Here, `y` is the class variable or in our case the name of the candidate and `x1` through `xn` are the feature vectors or in our case the individual words. The theorem makes the assumption that each of the feature vectors or words (`xi`) are independent of each other.

We will be using sklearns `sklearn.naive_bayes` method to make predictions on our dataset. 

Specifically, we will be using the multinomial Naive Bayes implementation. This particular classifier is suitable for classification with discrete features (such as in our case, word counts for text classification). It takes in integer word counts as its input. On the other hand Gaussian Naive Bayes is better suited for continuous data as it assumes that the input data has a Gaussian(normal) distribution.

### Training ###

In [6]:
from sklearn.naive_bayes import MultinomialNB
naive_bayes = MultinomialNB()
naive_bayes.fit(training_data, y_train)

MultinomialNB(alpha=1.0, class_prior=None, fit_prior=True)

### Predictin ###

In [7]:
predictions = naive_bayes.predict(testing_data)

### Model Evaluating ###

Now that we have made predictions on our test set, our next goal is to evaluate how well our model is doing. There are various mechanisms for doing so, but first let's do quick recap of them.

** Accuracy ** measures how often the classifier makes the correct prediction. It’s the ratio of the number of correct predictions to the total number of predictions (the number of test data points).

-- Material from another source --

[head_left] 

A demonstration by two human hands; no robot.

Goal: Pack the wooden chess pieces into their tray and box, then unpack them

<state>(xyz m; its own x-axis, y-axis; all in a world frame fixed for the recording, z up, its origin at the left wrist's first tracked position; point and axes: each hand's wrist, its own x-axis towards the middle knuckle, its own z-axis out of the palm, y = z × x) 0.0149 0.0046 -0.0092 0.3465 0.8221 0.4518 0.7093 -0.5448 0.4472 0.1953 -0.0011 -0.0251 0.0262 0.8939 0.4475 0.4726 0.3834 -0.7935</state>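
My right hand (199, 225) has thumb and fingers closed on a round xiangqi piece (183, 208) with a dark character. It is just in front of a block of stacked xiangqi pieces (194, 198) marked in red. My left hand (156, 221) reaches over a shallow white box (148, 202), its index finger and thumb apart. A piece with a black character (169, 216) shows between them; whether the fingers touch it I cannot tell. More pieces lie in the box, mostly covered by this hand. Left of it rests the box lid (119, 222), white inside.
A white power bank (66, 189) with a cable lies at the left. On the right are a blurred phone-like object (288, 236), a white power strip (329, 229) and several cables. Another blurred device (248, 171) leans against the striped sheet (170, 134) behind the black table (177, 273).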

** Precision ** tells us what proportion of messages we classified as spam, actually were spam.
It is a ratio of true positives(words classified as spam, and which are actually spam) to all positives(all words classified as spam, irrespective of whether that was the correct classification), in other words it is the ratio of

`[True Positives/(True Positives + False Positives)]`

** Recall(sensitivity)** tells us what proportion of messages that actually were spam were classified by us as spam.
It is a ratio of true positives(words classified as spam, and which are actually spam) to all the words that were actually spam, in other words it is the ratio of

`[True Positives/(True Positives + False Negatives)]`

For classification problems that are skewed in their classification distributions like in our case, for example if we had a 100 text messages and only 2 were spam and the rest 98 weren't, accuracy by itself is not a very good metric. We could classify 90 messages as not spam(including the 2 that were spam but we classify them as not spam, hence they would be false negatives) and 10 as spam(all 10 false positives) and still get a reasonably good accuracy score. For such cases, precision and recall come in very handy. These two metrics can be combined to get the F1 score, which is weighted average of the precision and recall scores. This score can range from 0 to 1, with 1 being the best possible F1 score.

In [8]:
from sklearn.metrics import accuracy_score, precision_score, recall_score, f1_score

print('Accuracy score: ', format(accuracy_score(y_test, predictions)))
print('Precision score: ', format(precision_score(y_test, predictions)))
print('Recall score: ', format(recall_score(y_test, predictions)))
print('F1 score: ', format(f1_score(y_test, predictions)))

Accuracy score:  0.9885139985642498
Precision score:  0.9720670391061452
Recall score:  0.9405405405405406
F1 score:  0.9560439560439562


### Conclusion ###

One of the major advantages that Naive Bayes has over other classification algorithms is its ability to handle an extremely large number of features. In our case, each word is treated as a feature and there are thousands of different words. Also, it performs well even with the presence of irrelevant features and is relatively unaffected by them.  

The other major advantage it has is its relative simplicity. Naive Bayes' works well right out of the box and tuning it's parameters is rarely ever necessary, except usually in cases where the distribution of the data is known.  

It rarely ever overfits the data.  

Another important advantage is that its model training and prediction times are very fast for the amount of data it can handle.  

All in all, Naive Bayes' really is a gem of an algorithm!